Example VM SKU with temp disk (100GB) dv2 d2 v2 2CPU 7GB of ram = ~$184
dv5 d2 v5 2cpu 8GB of ram = ~$149 128GiB premium ssd managed disk $18
~$167 total compared to $184
With dv5 and managed disk you get more ram and storage, but you are correct there is a lower ceiling for iops. We haven't heard feedback where this has come in to play with real world workloads yet, but if you have any data to share that would be helpful.
As I understand managed disks also hurt overall reliability since they are LRS. If a single availability zone is impacted data disks can be down, even if the cluster VM's are up in two other zones. Having VMs up with data disks down makes the whole cluster useless for any stateful workloads.
Not sure I follow this concern about availability. Each VM has a managed disk and if you have a zone resilient cluster and experience a zone down (az01 goes down), az02/03 would still be up and fully operational given the VMs and disks are localized to each zone.
Managed clusters are not very interesting to us until temp disk for data and ephemeral OS disk are supported. We don't want to depend on any external disk service. VM's have all the resources locally and service fabric coordinates services/replication. Maximum performance, cost effectivity and availability.
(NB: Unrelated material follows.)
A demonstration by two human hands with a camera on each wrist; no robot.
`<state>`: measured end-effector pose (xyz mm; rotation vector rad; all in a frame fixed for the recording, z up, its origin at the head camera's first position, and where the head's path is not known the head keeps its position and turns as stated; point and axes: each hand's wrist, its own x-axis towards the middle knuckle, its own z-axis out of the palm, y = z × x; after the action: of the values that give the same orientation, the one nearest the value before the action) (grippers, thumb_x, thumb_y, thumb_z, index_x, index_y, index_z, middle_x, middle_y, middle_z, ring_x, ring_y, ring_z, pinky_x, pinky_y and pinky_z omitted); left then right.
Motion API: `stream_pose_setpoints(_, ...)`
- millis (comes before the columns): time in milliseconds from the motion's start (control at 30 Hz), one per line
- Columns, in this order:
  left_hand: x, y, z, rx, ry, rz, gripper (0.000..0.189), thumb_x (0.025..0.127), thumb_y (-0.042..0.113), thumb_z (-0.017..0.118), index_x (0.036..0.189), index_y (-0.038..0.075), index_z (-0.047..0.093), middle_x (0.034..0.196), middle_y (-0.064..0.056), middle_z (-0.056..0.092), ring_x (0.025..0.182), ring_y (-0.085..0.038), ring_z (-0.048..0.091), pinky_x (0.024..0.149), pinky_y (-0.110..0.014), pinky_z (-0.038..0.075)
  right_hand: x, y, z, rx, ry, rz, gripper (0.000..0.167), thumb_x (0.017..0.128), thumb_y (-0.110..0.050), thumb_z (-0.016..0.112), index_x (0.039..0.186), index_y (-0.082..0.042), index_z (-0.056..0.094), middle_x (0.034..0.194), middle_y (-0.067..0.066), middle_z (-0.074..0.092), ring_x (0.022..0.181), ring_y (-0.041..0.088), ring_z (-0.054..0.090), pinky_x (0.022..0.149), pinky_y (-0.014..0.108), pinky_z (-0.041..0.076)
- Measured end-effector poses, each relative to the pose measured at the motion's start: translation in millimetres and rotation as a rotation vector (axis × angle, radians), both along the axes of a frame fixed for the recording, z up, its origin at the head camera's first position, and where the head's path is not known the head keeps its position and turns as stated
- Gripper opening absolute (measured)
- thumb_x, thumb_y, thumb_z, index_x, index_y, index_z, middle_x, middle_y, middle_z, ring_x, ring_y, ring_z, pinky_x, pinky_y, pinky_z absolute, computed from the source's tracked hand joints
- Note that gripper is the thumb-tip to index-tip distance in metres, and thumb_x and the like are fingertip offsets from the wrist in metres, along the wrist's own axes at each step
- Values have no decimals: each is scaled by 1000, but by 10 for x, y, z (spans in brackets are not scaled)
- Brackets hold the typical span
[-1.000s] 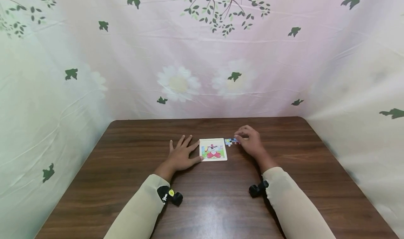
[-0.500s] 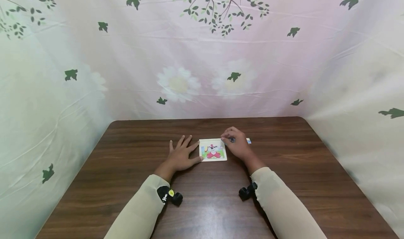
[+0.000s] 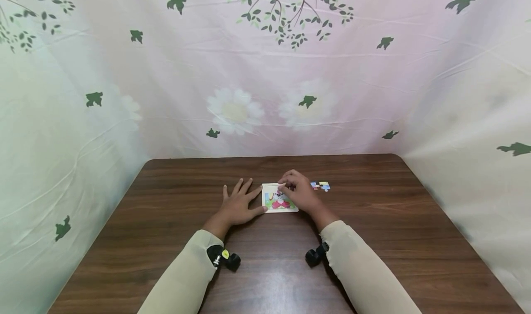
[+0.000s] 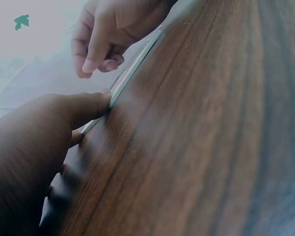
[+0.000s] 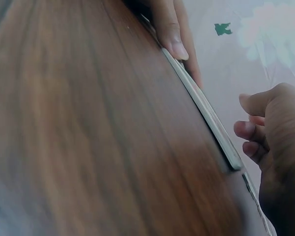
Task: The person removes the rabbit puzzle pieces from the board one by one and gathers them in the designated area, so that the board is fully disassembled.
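Observation:
A small white-framed picture puzzle (image 3: 274, 208) with a cartoon animal in red lies flat on the brown table. My left hand (image 3: 236, 208) is spread at its left side, thumb and forefinger touching the frame. In the left wrist view that thumb (image 4: 88, 108) presses the frame's near edge. Above the puzzle's upper right part hovers my right hand (image 3: 300, 192), fingers bent and drawn together. The right wrist view shows its thumb (image 5: 257, 103) above curled fingers (image 5: 250, 130), apart from the frame. Whether a piece sits between the fingertips cannot be made out.
Loose jigsaw pieces (image 3: 325, 186) lie on the table just right of my right hand, which may cover others. Wood-grain tabletop (image 3: 166, 240) surrounds the puzzle. A printed cloth (image 3: 265, 88) hangs behind the table and along both sides.
My right hand has moved left from the loose pieces to over the puzzle, uncovering pieces on its right. My left hand and the frame have stayed put.

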<state>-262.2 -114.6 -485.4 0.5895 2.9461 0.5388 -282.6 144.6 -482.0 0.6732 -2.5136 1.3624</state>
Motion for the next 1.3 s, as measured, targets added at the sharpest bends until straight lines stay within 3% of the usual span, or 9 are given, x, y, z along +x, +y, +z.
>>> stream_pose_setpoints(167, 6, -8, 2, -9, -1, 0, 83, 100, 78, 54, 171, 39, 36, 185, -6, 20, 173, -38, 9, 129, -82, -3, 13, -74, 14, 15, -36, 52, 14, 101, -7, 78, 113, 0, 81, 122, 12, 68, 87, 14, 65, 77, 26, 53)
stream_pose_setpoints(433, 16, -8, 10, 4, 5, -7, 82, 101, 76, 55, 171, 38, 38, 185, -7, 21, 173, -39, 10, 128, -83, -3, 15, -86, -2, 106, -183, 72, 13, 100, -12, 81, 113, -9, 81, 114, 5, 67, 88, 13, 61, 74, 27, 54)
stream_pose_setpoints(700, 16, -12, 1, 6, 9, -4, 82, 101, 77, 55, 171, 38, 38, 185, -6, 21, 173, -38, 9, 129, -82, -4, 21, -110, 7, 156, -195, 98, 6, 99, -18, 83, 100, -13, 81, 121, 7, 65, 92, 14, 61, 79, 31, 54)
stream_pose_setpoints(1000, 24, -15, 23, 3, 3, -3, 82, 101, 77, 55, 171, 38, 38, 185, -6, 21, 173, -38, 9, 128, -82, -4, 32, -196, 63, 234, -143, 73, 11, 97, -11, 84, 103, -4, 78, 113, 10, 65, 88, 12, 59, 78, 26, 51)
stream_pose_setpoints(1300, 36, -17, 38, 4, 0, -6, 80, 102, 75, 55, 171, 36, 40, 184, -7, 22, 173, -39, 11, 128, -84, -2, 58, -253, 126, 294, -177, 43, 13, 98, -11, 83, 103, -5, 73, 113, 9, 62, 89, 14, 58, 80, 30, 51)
Backups and long term storage (historical IoT data) can be done to external ZRS storage. Service availability is not dependent on external storage.
@craftyhouse
I asked the question earlier in this thread but I don’t think it ever got an answer.
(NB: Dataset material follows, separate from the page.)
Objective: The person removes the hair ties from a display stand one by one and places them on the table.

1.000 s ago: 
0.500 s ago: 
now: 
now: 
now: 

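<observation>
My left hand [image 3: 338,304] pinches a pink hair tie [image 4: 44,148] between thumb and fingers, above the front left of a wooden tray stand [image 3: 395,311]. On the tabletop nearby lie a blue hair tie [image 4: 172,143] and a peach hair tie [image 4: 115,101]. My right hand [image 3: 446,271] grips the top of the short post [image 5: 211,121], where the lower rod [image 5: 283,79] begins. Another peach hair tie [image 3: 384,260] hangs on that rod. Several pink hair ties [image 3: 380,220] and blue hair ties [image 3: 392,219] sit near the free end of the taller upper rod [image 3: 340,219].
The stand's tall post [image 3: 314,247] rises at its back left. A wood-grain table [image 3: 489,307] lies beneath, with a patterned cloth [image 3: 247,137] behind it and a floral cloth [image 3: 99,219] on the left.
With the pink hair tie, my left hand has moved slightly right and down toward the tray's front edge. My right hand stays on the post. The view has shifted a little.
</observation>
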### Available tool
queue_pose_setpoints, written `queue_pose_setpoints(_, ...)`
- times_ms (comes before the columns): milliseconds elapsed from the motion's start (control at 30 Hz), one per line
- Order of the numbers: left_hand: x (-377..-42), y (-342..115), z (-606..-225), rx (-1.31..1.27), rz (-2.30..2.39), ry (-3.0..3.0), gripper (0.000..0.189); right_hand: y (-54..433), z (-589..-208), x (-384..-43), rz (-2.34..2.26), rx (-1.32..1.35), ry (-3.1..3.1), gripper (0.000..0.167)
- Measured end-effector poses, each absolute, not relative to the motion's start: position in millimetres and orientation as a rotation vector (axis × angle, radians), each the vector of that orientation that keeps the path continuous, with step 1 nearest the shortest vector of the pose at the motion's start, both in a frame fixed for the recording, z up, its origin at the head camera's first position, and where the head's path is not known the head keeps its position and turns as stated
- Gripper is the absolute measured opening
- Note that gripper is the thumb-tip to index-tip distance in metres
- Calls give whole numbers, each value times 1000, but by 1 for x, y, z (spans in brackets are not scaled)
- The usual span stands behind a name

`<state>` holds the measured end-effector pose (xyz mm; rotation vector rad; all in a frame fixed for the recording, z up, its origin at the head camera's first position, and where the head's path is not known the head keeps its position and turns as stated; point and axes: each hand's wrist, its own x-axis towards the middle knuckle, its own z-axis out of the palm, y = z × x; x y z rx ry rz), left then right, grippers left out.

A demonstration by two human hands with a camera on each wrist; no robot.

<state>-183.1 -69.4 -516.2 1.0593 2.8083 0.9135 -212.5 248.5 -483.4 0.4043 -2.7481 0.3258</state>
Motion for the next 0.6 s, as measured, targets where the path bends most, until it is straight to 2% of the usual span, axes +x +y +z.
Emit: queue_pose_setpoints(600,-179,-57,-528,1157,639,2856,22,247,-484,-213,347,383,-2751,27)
“For stateful services, am I right in assuming that each node has its own Managed Disk?”
And now you’ve just confirmed with
“ Each VM has a managed disk ”
I strongly suspect that there is confusion here from people with experience of non-managed clusters, who have not yet understood that you still use one Managed Disk per Node. A Managed Disk is not shared across all nodes.
Are writes still performed and committed using the quorum semantics as per the same as non-managed clusters?
It might be worth making that point very explicit in the public documentation of Managed Clusters, as it’s never been clear to me until now.
I also asked the following question, but never got an answer
“Are you placing any future bets here on disaggregated architecture (offered as Managed Disks) providing a comparable level of performance to local disk? As per the Mark Russinovich demo at Ignite 2020? If so, I could understand the move towards Managed Disks being able to satisfy the local performance requirements that we expect with the traditional Service Fabric temp disk model.”
I would still hypothesise that the disaggregated architecture innovation would raise the ceiling latency of what is possible with Managed Disks…? Any noise coming from Azure on disaggregated architecture being utilised yet?
@craftyhouse
I asked the question earlier in this thread but I don’t think it ever got an answer.
“For stateful services, am I right in assuming that each node has its own Managed Disk?”
And now you’ve just confirmed with
“ Each VM has a managed disk ”
I strongly suspect that there is confusion here from people with experience of non-managed clusters, who have not yet understood that you still use one Managed Disk per Node. A Managed Disk is not shared across all nodes.
Ah, I see. I agree it would be helpful to show how we wire it up to help clarify. A diagram depicting disk>vm>nodetype>cluster relationship.
In text form, I have a managed cluster with two node types. NT2 here as an example: Node - Managed disk NT2_0 - NT2_NT2_1_OsDisk_1_170875e14848425c97cafa8ac9bacc94 NT2_1 - NT2_NT2_0_OsDisk_1_4a5e3308c7024ab9a96925d44150c835
As you can see, they are unique disks. We support creating and attaching many per VM (a...z basically) with the latest preview api.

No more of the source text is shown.